Doch das 55 Minuten lange Hörspiel hat schon ein paar Tage vor der Ursendung begonnen, als nämlich 1Live-Moderatorin Sabine Heinrich on air für die Rolle der KI Z03 eine Sprecherin sucht. Zoe bewirbt sich mit der Stimme ihrer Entwicklerin Mira selbst, doch das Gespräch wird unterbrochen. Und so machen sich 1Live-Reporter auf die Suche und die Hörer erfahren von Miras Mutter, dass ihre Tochter bereits seit sechs Wochen tot ist. (Das sorgte für einen Schockeffekt im 1Live-Tagesprogramm, der in den sozialen Netzwerken für ein bisschen Aufregung gesorgt hat.)
Der WDR hat Zoe, wie Fotos auf der Webseite von 1Live zeigen kann, sogar einen albernen Roboterkörper spendiert, der entfernt an den Roboter „Nummer 5“ aus dem Hollywood-Film von 1986 erinnert; zudem wurde für Zoe auch eigens ein Twitter-Account eingerichtet (@OfficialZ03).
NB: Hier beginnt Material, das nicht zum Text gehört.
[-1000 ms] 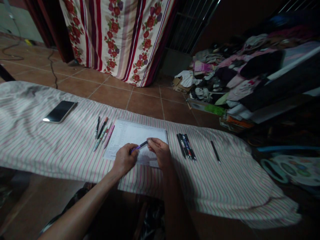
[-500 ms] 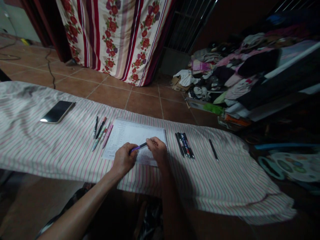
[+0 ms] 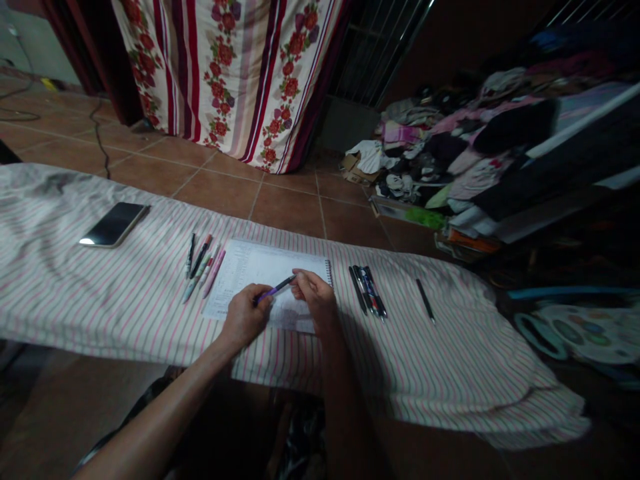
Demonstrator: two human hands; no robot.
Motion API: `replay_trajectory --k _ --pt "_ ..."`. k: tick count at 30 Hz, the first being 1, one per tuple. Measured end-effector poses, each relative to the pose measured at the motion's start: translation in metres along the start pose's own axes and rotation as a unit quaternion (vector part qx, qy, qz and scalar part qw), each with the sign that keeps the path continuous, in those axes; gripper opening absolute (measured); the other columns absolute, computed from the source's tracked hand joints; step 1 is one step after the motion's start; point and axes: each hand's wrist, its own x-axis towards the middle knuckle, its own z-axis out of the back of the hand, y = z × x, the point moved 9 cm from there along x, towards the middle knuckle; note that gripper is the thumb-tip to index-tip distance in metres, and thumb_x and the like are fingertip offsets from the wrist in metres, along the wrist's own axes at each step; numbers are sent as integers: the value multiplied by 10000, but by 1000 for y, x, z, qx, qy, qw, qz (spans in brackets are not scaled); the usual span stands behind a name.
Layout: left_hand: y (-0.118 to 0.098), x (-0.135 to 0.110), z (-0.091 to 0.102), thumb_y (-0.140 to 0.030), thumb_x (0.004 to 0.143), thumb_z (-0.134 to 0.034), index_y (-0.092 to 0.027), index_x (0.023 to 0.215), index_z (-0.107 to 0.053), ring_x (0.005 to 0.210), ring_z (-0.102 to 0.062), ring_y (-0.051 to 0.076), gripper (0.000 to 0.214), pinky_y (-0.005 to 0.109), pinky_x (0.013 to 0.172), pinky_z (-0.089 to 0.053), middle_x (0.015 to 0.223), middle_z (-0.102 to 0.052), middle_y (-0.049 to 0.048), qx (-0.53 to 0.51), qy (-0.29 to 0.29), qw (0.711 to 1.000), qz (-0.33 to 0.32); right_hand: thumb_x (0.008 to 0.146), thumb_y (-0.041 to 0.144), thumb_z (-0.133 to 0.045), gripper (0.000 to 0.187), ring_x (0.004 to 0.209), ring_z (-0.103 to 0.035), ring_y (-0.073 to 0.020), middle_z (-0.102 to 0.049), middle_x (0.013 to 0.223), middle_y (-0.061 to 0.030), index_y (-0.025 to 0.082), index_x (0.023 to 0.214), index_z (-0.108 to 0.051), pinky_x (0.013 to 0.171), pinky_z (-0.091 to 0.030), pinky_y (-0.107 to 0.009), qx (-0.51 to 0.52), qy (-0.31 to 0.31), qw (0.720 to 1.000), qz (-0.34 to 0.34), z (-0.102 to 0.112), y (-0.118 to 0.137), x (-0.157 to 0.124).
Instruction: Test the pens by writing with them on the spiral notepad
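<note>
A purple pen (image 3: 274, 289) is held over a white spiral notebook (image 3: 257, 270) that lies on a striped cloth (image 3: 100, 287). My left hand (image 3: 245, 320) is closed round the pen's lower end. My right hand (image 3: 313, 297) pinches the pen's dark upper end with its fingertips. Both hands rest over the notebook's near half.
Several pens (image 3: 200, 270) lie left of the notebook, a second bunch of pens (image 3: 367, 290) to its right, and a single dark pen (image 3: 425, 300) further right. A phone (image 3: 114, 225) lies at the far left. Beyond are a tiled floor, a floral curtain (image 3: 235, 73) and piled clothes (image 3: 470, 147).
The pen's upper end has lifted a little and my right hand's fingertips have shifted slightly up and left on it. The view has drifted slightly.
</note>
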Motion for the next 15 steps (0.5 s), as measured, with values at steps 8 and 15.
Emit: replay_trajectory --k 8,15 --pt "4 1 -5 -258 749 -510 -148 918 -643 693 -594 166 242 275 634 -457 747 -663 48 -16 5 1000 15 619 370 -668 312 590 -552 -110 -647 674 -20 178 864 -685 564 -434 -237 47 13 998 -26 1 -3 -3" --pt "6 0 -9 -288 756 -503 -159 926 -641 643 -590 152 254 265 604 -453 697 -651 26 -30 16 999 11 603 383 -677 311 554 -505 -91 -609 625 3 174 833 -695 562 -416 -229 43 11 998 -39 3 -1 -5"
Die Suche nach Mira ist in ihrer ganzen Tonalität an die Scripted-Reality-Formate des Privatfernsehens angelehnt und die desillusionierenden Momente werden durch die defizitäre Schauspielerei der Akteure gesetzt, wie man wiederum in einem Video auf der Facebook-Seite von 1Live sehen kann. Und natürlich durfte ein Warnhinweis auf der 1Live-Webseite auch nicht fehlen: „Dieses Gewinnspiel ist Teil des Hörspiels. Alle hier abgebildeten Ereignisse sind rein fiktional.“
Schön, dass das Hörspiel über seinen Sendeplatz hinausdenkt und dazu auch die Möglichkeit bekommt. Der WDR hat das schon einmal versucht, als er Klaus Schönings Fassung von Orson Welles’ maßstabsetzender Medienfiktion „The War of the Worlds“ aus dem Jahr 1938 im WDR-2-„Mittagsmagazin“ wiederholte. Das war 1978 und trotz des Bemühens auf mehreren Ebenen, den Eindruck von live zu vermeiden, erkundigten sich damals 158 Anrufer beim WDR nach den Marsmenschen. Während Schöning die Selbstreflexion des Mediums Radio in seine Fassung des Science-Fiction-Hörspiels einbaute, reflektiert die bimediale Auswertung von „Verschlusssache KI2015“ lediglich die Marketing-Dimension gegenwärtiger Aufmerksamkeitsökonomien im Netz und im Radio – und die Medienkompetenz der Hörer.
Das Hörspiel selbst, das von Regisseur Matthias Kapohl akustisch opulent inszeniert wurde, ist durchaus unterhaltsam und funktioniert auch ohne das Vorspiel, das es auf dem Sender gab. Es leidet aber an einer etwas holprigen Dramaturgie und den etwas zu grob gezeichneten Charakteren. Irritationspotenzial hat die Gestaltung der Stimmen der Figuren, die durch Filterung immer wieder in die Künstlichkeit synthetisierter Stimmen abgleiten, so dass man meinen könnte, dass das Ganze nur ein Spiel der KI mit sich selbst sein könnte. Doch diese Grundfrage der Gattung Hörspiel – „Wer spricht?“ – wird von der vordergründigen Handlung weitgehend verdeckt.